De la Révolution française à l’abolition de l’esclavage en 1848, de la révolte des esclaves de Saint-Domingue en 1791 à l’apparition de la négritude dans les années 1930, ce presque siècle et demi est le témoin privilégié des tensions, luttes et débats qu’occasionne la naissance de la modernité démocratique, et dont le monde des images s’est chargé, et nourri.
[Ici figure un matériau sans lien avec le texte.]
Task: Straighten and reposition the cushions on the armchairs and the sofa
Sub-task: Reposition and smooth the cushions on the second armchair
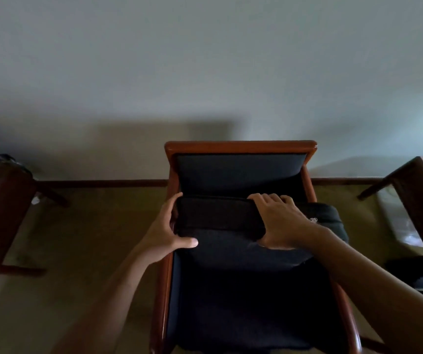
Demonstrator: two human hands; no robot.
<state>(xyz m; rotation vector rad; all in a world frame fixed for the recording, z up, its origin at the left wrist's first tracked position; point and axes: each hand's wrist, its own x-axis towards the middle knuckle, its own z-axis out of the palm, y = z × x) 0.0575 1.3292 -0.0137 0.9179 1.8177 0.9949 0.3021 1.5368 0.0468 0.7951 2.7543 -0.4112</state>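
Now both arms reach over the seat (243,302): left hand (165,229) clasps the cushion (220,221) by its end, right hand (280,222) presses on top, thumb hooked under. It lies skewed across the armchair (241,145); next, probably square it against the backrest (238,172).

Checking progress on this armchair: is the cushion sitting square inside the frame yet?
No: the cushion is crooked, its right end hanging out over the armchair's right arm.
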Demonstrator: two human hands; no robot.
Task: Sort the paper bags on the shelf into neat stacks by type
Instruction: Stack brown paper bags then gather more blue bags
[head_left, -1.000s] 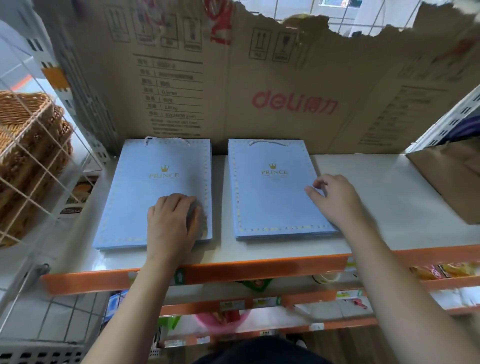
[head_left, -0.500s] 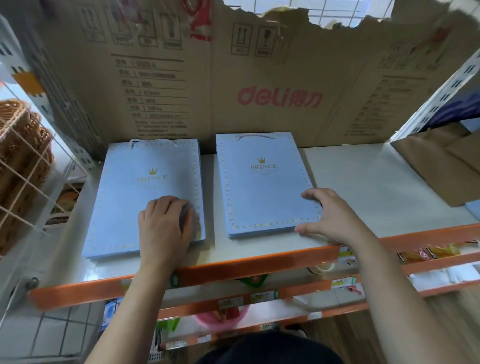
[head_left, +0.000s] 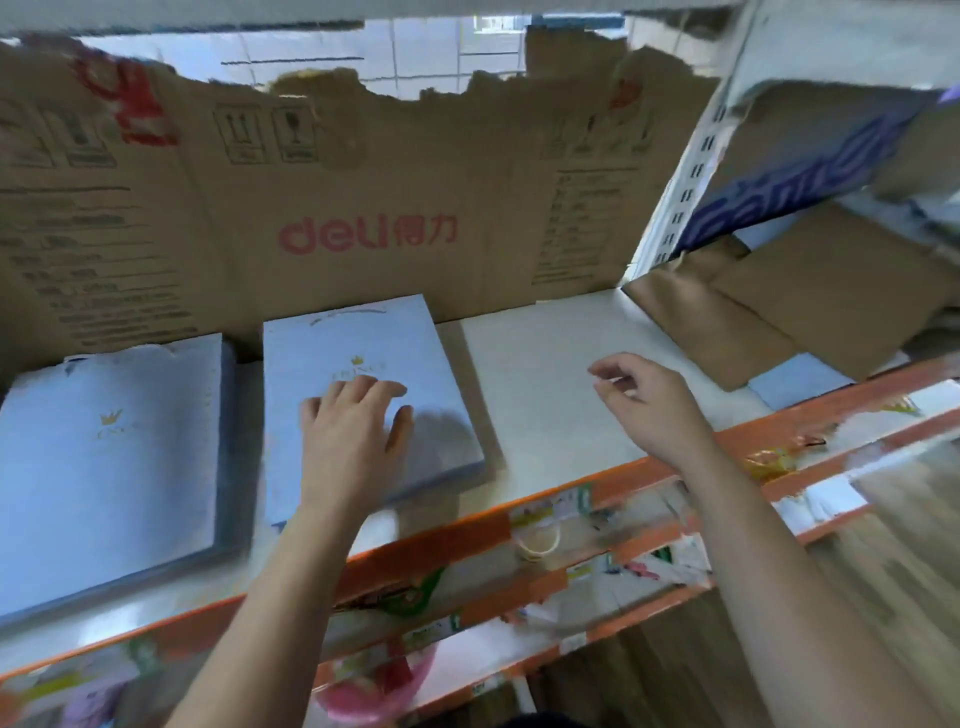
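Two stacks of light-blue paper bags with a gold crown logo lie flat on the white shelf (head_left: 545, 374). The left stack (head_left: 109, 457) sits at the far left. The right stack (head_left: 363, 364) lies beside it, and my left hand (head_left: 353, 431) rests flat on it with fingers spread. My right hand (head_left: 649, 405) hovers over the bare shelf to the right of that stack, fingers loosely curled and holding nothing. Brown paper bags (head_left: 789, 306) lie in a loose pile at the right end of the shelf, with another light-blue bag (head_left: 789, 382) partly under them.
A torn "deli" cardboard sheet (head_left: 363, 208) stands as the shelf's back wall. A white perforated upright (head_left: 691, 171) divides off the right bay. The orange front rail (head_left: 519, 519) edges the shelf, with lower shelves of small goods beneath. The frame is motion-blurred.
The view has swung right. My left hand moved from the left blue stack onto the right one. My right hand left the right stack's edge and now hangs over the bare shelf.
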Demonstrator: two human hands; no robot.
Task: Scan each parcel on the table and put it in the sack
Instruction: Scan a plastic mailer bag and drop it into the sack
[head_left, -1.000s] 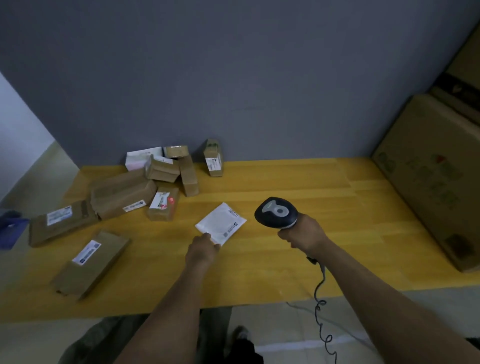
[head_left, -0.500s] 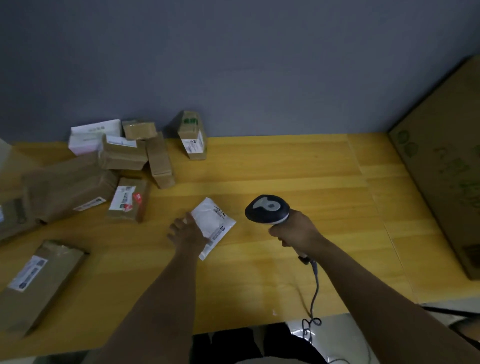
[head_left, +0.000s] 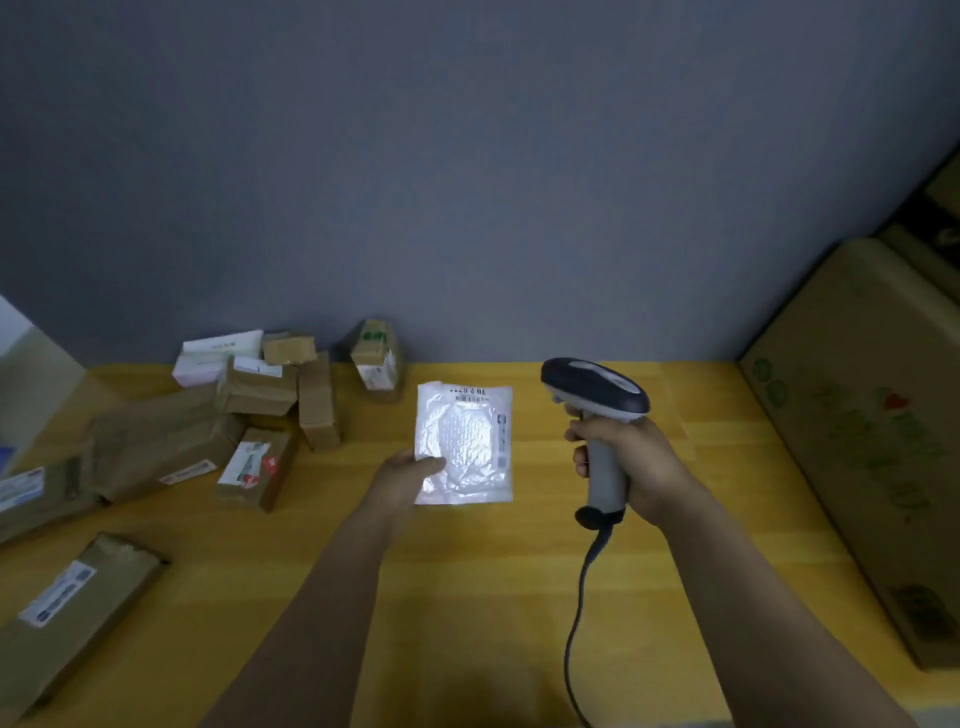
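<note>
One head-worn view looks forward and down, close over the table (head_left: 467, 597); wall (head_left: 467, 182) behind.

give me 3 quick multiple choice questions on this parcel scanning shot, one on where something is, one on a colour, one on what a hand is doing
1. Where do the brown parcels lie relative to the white mailer?
A) to its right
B) to its left
C) beneath it

2. What colour is the table top?
A) white
B) black
C) yellow

3. What is the right hand doing?
A) gripping the scanner by its handle
B) lying flat on the table
C) holding a brown parcel

Answers:
1 B: the boxes are heaped on the table's left side.
2 C: the bare wood shows yellow.
3 A: its fingers curl round the grey handle, while the left hand holds the mailer's edge.
</note>
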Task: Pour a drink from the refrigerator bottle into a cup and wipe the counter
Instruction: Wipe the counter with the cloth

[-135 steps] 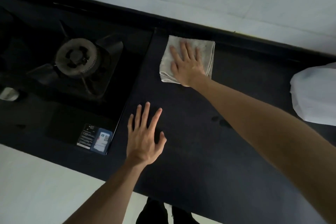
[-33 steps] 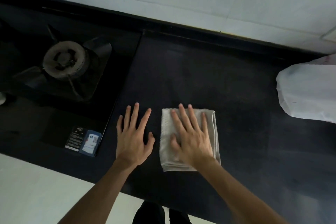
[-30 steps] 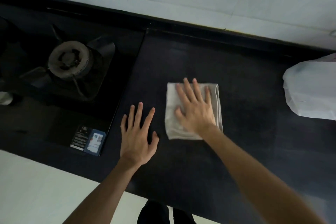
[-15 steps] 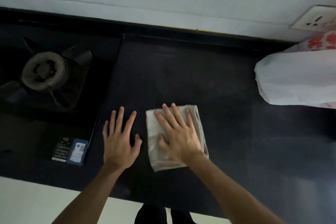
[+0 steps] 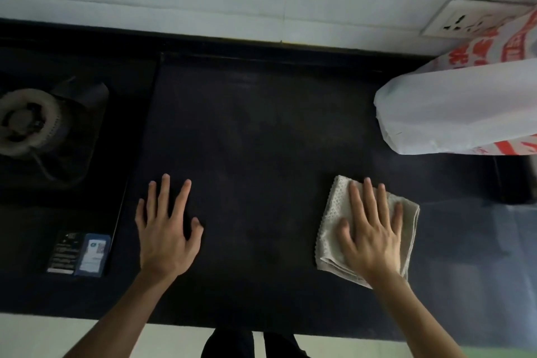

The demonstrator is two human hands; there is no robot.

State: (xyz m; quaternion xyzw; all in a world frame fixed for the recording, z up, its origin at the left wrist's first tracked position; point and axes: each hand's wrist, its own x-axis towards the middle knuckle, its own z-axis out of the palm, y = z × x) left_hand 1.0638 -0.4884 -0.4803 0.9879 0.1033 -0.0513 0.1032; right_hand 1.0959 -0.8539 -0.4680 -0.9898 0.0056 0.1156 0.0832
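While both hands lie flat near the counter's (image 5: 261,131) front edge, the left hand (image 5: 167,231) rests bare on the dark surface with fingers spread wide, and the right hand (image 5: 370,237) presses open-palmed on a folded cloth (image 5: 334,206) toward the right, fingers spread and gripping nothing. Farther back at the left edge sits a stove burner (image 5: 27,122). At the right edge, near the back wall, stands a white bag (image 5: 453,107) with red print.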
Lentement il voit s’affirmer, en dépit de toutes sortes de réticences et d’obstacles, une iconographie, et même une identité noires.
Manet, Jeanne Duval
Portée par trois moments forts – le temps de l’abolition de l’esclavage (1794-1848), le temps de la Nouvelle peinture (Manet, Bazille, Degas, Cézanne) et le temps des premières avant-gardes du XXe siècle – cette exposition propose un nouveau regard sur un sujet trop longtemps négligé : la contribution importante de personnes et de personnalités noires à l’histoire des arts. Répartie en 12 sections.
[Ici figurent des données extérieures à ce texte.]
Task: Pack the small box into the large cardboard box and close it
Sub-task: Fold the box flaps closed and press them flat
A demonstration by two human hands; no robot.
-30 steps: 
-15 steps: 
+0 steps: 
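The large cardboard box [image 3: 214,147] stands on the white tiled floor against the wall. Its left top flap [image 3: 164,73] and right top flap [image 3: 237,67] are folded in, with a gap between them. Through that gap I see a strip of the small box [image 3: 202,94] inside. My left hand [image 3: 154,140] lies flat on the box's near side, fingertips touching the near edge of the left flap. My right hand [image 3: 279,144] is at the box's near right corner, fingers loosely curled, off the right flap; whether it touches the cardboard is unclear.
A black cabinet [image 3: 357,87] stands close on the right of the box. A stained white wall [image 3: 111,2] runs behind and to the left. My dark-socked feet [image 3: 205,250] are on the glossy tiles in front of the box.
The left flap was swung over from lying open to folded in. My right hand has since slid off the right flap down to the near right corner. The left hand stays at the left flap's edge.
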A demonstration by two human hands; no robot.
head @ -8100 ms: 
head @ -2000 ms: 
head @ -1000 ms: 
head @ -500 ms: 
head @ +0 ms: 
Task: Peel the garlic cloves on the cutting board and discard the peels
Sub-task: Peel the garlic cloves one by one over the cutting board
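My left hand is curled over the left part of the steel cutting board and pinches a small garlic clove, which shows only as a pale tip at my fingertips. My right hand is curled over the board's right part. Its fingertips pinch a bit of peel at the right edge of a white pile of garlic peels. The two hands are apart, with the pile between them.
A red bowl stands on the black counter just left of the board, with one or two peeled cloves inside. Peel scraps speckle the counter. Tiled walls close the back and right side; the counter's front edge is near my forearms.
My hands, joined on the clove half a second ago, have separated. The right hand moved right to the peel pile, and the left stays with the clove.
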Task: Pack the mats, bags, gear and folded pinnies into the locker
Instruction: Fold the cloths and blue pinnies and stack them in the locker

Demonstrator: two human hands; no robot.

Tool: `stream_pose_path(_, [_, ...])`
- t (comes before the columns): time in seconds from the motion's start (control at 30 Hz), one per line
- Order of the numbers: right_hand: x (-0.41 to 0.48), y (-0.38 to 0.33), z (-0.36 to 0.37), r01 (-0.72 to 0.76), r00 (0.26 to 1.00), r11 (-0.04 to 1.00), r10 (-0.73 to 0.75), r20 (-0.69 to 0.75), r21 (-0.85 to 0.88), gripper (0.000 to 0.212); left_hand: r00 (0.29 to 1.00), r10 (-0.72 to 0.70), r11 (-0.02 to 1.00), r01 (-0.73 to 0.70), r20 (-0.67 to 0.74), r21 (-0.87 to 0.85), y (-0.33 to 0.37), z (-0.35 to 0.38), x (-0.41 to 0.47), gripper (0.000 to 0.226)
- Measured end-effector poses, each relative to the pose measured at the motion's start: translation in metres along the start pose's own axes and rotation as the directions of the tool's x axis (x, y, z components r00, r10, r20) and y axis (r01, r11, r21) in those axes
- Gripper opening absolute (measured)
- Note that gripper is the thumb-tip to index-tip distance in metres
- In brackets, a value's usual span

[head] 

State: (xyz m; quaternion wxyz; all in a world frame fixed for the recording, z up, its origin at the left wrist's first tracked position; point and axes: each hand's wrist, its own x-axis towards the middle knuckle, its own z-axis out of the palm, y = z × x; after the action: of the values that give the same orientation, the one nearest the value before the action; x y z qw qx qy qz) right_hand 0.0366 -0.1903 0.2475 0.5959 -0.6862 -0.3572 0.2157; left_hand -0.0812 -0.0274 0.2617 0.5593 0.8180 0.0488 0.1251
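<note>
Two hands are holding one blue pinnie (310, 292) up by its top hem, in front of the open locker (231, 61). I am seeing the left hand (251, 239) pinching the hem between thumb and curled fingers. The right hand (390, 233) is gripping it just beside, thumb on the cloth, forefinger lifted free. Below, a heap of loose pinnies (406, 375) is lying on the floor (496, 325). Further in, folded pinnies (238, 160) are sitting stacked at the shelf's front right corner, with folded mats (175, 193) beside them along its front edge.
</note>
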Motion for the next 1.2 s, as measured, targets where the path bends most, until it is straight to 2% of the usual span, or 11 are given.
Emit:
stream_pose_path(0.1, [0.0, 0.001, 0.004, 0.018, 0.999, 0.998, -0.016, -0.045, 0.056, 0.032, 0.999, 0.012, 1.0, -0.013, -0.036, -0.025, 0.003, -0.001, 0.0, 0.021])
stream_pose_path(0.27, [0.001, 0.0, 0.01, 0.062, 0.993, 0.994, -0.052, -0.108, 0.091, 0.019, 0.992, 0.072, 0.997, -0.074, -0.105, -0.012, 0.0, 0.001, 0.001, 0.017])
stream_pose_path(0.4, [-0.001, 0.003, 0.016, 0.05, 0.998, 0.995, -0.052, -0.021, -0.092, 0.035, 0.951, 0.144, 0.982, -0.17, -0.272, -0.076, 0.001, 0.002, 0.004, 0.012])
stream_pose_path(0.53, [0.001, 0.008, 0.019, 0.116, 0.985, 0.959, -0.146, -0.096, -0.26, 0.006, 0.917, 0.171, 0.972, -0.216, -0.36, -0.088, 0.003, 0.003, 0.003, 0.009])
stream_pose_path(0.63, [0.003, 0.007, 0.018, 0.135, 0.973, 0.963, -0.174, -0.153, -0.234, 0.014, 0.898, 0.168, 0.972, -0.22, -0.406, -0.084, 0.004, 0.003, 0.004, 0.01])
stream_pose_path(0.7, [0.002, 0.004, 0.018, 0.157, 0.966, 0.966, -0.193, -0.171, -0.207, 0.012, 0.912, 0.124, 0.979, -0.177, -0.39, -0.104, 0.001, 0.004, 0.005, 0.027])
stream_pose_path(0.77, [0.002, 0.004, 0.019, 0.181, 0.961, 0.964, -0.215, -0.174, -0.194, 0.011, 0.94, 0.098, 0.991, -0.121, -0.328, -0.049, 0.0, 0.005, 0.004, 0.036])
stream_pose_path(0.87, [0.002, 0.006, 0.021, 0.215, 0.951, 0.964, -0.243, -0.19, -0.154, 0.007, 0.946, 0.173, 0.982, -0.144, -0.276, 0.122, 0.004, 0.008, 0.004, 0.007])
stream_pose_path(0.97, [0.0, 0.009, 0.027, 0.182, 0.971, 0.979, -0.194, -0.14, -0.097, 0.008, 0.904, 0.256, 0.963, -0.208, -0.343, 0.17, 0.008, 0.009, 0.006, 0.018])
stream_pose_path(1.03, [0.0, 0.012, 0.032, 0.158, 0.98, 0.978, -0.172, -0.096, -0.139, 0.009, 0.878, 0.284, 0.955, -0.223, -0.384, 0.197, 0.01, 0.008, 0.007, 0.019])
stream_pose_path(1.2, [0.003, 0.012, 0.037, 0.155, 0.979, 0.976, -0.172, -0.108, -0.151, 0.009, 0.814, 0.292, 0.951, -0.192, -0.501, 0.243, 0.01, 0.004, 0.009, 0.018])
Frédéric Bazille, Femme aux pivoines
Le choix d’un titre au singulier, malgré la diversité des représentations, cherche à souligner les différentes significations du terme « modèle« , qui peut aussi bien se comprendre comme « modèle d’artiste » que comme figure exemplaire. Femmes et hommes dits de couleur, ils sont nombreux à avoir croisé la trajectoire des artistes et à avoir tissé des relations avec eux. Qui sont-ils, ces grands oubliés du récit de la modernité ? Autant de personnes auxquelles les commissaires ont tenté de redonner un nom, une histoire, et une visibilité.
Du stéréotype à l’individu, de la méconnaissance à la reconnaissance, cette exposition essaie de retracer ce long processus, et tente de mettre en lumière l’un des plus grands non-vus et non-dits de l’histoire de l’art, révélant à nouveau cette discipline comme miroir des idées et des sensibilités, et affirmant ainsi les liens de continuité profonds qui unissent le XIXe siècle au XXe siècle, jusqu’à notre époque.
Nouveaux regards
Plus de cinquante ans séparent la première abolition de l’esclavage dans les colonies françaises de la seconde, proclamée en avril 1848 par la Deuxième République naissante.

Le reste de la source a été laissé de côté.